On Friday, October 18, 2024 02:08 PM, Jim Garrison expressed:

> I have an analogy.  Coding is like playing the recorder (fipple-flute,
> "English flute", etc). Any 6-year-old can learn the fingerings well
> enough to carry a tune, but drive to insanity anybody within earshot.
> Learning to code is about as difficult.  In both cases, the gap between
> knowing the fingerings and playing professionally is tens of thousands
> of hours of study and practice.

Great statement.

> Most university courses in "software engineering" don't begin to cover
> the actual knowledge base and, more importantly, internal mental
> processes, discipline and curiosity required to do quality software
> development.  I've had to work with "software engineering" PhDs who have
> no clue.

This is the problem.

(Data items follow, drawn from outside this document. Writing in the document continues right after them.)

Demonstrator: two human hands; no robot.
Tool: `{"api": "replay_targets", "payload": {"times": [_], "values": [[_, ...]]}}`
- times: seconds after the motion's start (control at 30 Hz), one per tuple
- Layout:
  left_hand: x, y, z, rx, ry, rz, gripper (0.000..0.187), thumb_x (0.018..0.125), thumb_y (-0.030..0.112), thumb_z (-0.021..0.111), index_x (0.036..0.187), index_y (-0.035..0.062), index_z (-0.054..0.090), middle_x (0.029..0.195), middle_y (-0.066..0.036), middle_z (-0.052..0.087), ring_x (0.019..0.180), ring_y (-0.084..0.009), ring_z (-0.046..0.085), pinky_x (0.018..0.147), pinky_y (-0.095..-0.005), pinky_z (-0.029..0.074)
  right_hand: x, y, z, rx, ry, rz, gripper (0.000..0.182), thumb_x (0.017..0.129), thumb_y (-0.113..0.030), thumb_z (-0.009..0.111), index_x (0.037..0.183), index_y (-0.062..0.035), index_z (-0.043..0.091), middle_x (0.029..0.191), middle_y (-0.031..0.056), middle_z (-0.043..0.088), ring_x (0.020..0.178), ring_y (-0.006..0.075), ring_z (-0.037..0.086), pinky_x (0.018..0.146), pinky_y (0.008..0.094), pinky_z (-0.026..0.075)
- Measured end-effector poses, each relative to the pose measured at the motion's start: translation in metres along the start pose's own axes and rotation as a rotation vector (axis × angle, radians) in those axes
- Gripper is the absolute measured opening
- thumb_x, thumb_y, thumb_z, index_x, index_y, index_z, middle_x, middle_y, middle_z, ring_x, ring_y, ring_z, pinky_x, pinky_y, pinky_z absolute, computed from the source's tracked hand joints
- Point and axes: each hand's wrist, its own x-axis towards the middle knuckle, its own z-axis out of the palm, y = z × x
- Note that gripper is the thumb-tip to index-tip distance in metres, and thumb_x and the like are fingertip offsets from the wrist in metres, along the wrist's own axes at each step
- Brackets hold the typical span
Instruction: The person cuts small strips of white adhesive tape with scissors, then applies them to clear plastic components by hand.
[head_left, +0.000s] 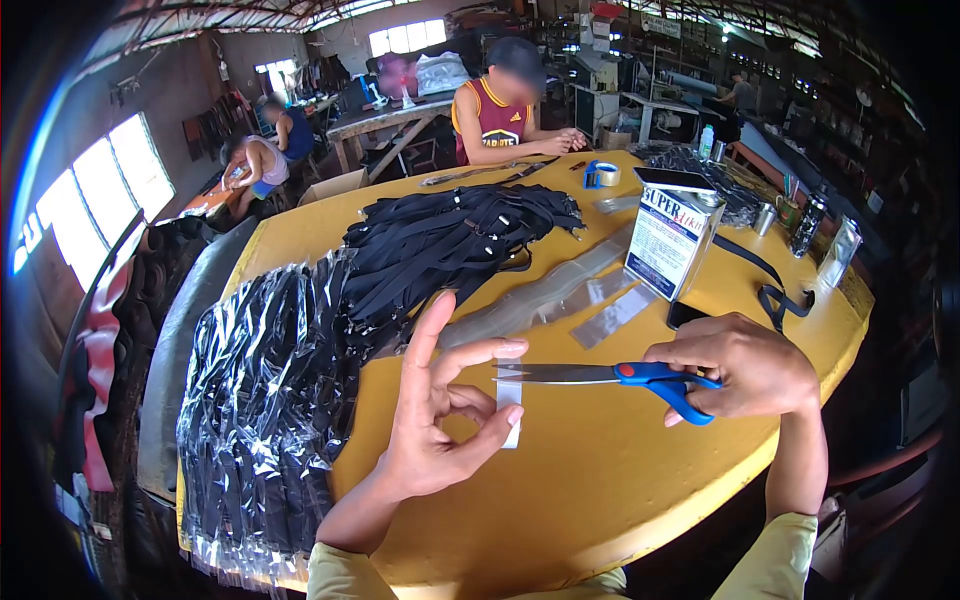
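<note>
Fingers point(505, 350) of the left hand point(435, 420) pinch a short clear strip point(510, 405) between thumb and forefinger, the other fingers splayed up and out of the way, while the right hand point(745, 365) is closed through the blue handles of the scissors point(600, 374). Taking the scissors as the mark: the strip hangs right at the blade tips, held upright just above the yellow worktop point(600, 480), and the blades look nearly together across its upper part, though I can't tell whether they have bitten through. To cut well here, I'd say the strip wants to be kept taut and square to the blades, with the pinching thumb clear of the edge; the forefinger sits very close above the tips, and that is the risk I'd watch. Feeding the film deeper toward the pivot would likely give a cleaner cut than snipping at the points. Beyond the scissors lie more clear strips point(560, 290) and a printed can point(672, 240); further still, a tape roll point(603, 175). Left of the scissors a heap of black straps point(450, 240) runs into a row of bagged straps point(270, 400) at the worktop's edge. Another person point(500, 115) sits at the far side, hands busy with their own work.
</note>
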Motion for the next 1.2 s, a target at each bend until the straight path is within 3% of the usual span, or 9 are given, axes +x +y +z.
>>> {"api": "replay_targets", "payload": {"times": [0.03,0.47,0.53,0.87,1.17,1.2], "values": [[0.0,0.0,0.0,0.007,0.001,0.009,0.102,0.081,-0.019,0.061,0.154,0.0102,-0.003,0.132,-0.024,0.053,0.082,-0.0171,0.07,0.061,-0.021,0.058,0.0,0.002,0.002,-0.014,0.048,-0.044,0.051,0.065,-0.018,0.088,0.112,-0.0085,0.07,0.076,0.0045,0.061,0.067,0.0191,0.06,0.058,0.0312,0.048],[0.0,0.002,0.0,-0.015,0.012,0.001,0.101,0.081,-0.02,0.06,0.154,0.0101,-0.004,0.132,-0.024,0.053,0.08,-0.0171,0.07,0.061,-0.0216,0.058,0.003,0.002,0.002,-0.011,0.063,-0.082,0.053,0.064,-0.015,0.088,0.112,-0.0039,0.07,0.079,0.0069,0.064,0.068,0.0203,0.062,0.059,0.0311,0.048],[0.001,0.002,0.0,-0.008,0.014,0.014,0.101,0.081,-0.02,0.059,0.154,0.0101,-0.004,0.132,-0.024,0.053,0.079,-0.0171,0.071,0.061,-0.0216,0.058,0.004,-0.008,-0.004,0.006,-0.006,0.002,0.045,0.07,-0.007,0.076,0.114,-0.0013,0.068,0.092,0.0141,0.072,0.084,0.0285,0.068,0.077,0.0356,0.054],[0.0,0.002,-0.001,-0.004,0.018,0.012,0.102,0.081,-0.021,0.059,0.154,0.0104,-0.005,0.132,-0.025,0.053,0.078,-0.0163,0.071,0.062,-0.0212,0.058,0.006,-0.011,-0.004,-0.018,0.0,-0.017,0.045,0.069,-0.004,0.075,0.113,-0.0008,0.068,0.089,0.0138,0.071,0.081,0.0293,0.068,0.076,0.0374,0.053],[0.004,0.003,-0.005,0.024,0.014,0.022,0.107,0.077,-0.024,0.061,0.154,0.0116,-0.003,0.146,-0.028,0.035,0.089,-0.0201,0.07,0.063,-0.0228,0.059,0.008,-0.003,0.003,-0.022,0.011,-0.018,0.045,0.068,-0.003,0.075,0.113,-0.0005,0.068,0.088,0.0131,0.071,0.08,0.0257,0.068,0.073,0.0351,0.054],[0.005,0.003,-0.006,0.041,0.014,0.028,0.108,0.076,-0.024,0.062,0.154,0.0118,-0.003,0.148,-0.028,0.031,0.089,-0.0199,0.07,0.063,-0.0226,0.059,0.008,-0.001,0.004,0.023,0.013,-0.003,0.048,0.066,-0.009,0.082,0.112,-0.0027,0.069,0.083,0.009,0.068,0.074,0.0214,0.065,0.065,0.0322,0.052]]}}
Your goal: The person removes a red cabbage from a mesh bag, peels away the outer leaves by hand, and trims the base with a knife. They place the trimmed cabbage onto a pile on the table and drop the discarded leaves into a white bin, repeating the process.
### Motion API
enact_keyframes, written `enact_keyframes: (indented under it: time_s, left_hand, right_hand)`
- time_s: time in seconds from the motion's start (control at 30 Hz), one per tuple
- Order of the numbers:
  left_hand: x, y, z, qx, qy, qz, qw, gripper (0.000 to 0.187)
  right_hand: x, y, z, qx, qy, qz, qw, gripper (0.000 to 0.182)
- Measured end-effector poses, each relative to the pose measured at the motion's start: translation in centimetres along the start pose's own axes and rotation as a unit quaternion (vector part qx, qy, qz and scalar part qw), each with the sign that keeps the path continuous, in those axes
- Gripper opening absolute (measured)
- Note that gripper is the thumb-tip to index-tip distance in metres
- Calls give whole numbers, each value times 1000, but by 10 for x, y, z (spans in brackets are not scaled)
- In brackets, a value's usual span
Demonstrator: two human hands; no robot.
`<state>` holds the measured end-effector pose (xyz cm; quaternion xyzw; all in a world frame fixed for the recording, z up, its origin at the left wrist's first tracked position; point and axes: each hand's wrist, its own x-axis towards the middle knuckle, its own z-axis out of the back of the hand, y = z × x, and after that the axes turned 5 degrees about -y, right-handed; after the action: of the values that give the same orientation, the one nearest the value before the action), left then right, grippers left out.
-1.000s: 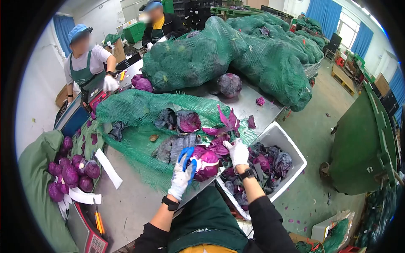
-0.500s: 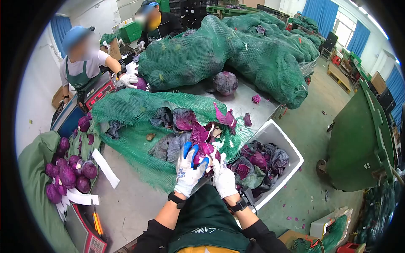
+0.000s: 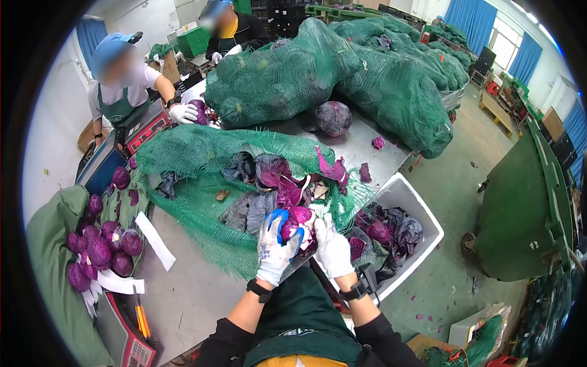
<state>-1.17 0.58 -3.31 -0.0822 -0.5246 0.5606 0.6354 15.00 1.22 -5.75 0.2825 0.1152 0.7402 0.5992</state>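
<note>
A red cabbage (image 3: 298, 221), purple with pale cut parts on its right side, is held at the table's front edge. My left hand (image 3: 275, 248), in a white glove with blue fingers, grips it from the left. My right hand (image 3: 333, 248), in a white glove, has its fingers closed at the cabbage's pale right side; whatever its fingertips pinch is hard to see. Just beyond, loose purple leaves (image 3: 290, 192) lie on a green mesh sack (image 3: 189, 199). To the right, a white foam box (image 3: 428, 244) contains dark outer leaves (image 3: 391, 235).
Full green mesh sacks (image 3: 275, 85) and a whole cabbage (image 3: 333, 118) stand at the back. Trimmed cabbages (image 3: 101, 251) lie left, near a scale (image 3: 137, 352) with an orange-handled tool (image 3: 142, 321). A co-worker's gloved hand (image 3: 183, 113) touches another cabbage. A green bin (image 3: 520, 208) stands right.
My right hand has shifted slightly right and turned at the cabbage's side. My left hand keeps its hold. The co-worker's cabbage at the far left now shows more, tilted up beside the glove.
</note>
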Motion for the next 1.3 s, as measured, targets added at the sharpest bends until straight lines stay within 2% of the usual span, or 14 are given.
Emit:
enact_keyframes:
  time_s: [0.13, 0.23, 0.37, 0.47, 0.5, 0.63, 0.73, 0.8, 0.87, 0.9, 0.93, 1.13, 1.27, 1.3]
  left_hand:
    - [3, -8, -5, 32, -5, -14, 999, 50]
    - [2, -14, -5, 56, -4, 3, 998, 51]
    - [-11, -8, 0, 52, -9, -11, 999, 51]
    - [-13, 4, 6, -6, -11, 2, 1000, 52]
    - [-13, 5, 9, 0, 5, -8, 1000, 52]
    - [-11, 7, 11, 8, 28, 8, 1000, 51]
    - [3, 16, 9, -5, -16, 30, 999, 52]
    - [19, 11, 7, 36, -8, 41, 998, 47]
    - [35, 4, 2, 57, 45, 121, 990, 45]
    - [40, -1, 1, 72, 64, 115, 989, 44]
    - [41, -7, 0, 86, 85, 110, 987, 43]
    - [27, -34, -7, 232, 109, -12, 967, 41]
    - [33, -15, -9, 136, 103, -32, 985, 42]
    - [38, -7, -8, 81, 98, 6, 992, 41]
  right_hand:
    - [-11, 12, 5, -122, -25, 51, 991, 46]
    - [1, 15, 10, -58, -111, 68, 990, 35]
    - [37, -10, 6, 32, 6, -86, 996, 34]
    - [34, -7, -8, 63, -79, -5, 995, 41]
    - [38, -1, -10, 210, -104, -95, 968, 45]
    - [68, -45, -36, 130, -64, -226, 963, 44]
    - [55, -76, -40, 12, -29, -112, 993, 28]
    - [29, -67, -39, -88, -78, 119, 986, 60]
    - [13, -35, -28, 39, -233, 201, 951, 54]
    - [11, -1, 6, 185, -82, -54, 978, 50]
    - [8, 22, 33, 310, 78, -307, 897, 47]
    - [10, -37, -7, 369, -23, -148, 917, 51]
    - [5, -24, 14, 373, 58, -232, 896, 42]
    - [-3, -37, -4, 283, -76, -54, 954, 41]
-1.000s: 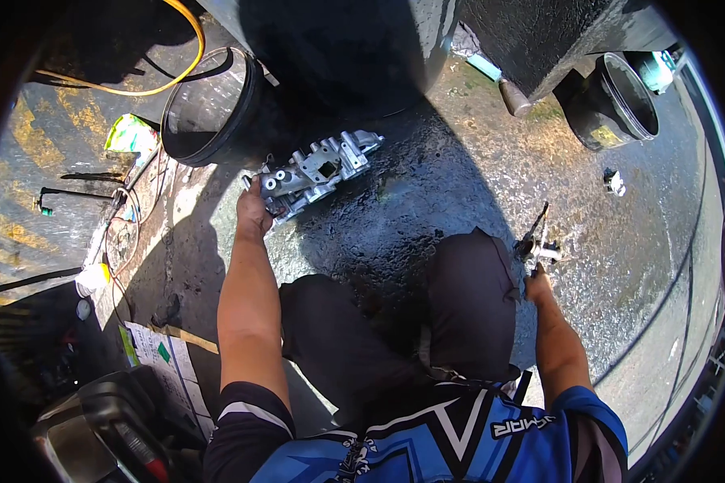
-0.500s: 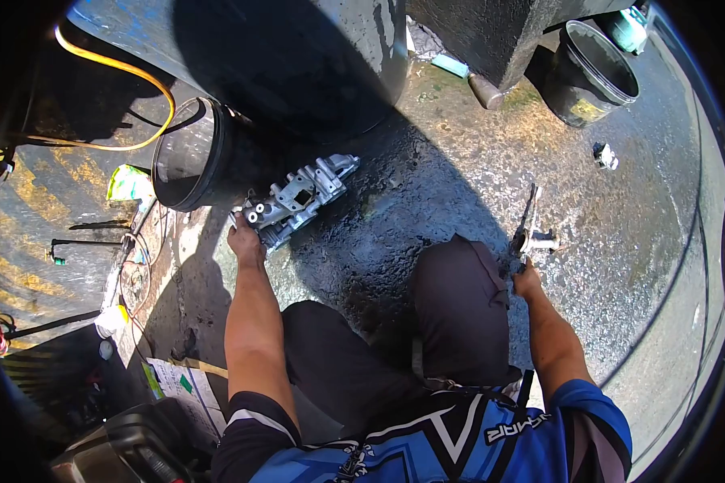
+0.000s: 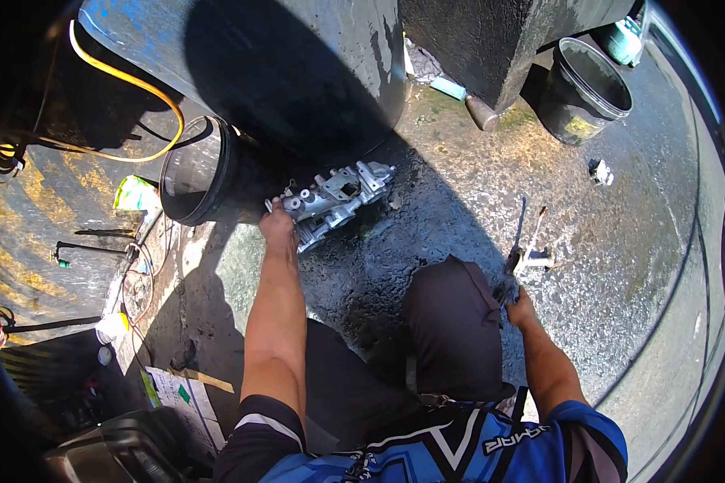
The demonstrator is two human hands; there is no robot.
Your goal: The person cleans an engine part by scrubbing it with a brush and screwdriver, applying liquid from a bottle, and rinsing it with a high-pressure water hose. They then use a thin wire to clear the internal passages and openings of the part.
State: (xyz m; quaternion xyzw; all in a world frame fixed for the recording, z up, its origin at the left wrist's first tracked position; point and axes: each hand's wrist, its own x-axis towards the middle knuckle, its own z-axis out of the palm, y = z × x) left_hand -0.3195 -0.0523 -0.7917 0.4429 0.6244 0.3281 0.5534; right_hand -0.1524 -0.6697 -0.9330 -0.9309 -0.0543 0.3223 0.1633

With today's idea of making everything easier and less 
difficult, this generation has acquired a taste of entitlement and lack of 
working hard. With the idea that everything should be given to them, it's hard 
to be able to acquire the depth and the discipline that is required for your 
statement above.

The early days of programming in the late 70's and early 80's had, at least, 
some kind of assembler programming and some basic electronics classes in the 
curriculum. Once you had understood the depth of what a computer is and how it 
works, then some easier programming languages classes came (c, RPG, PL/I, 
COBOL, etc). But the beginning path to becoming a programmer was taking that 
deep dive in understanding how the hardware (electronics) and the software came 
together.

So much to say. Thanks for letting me chime in.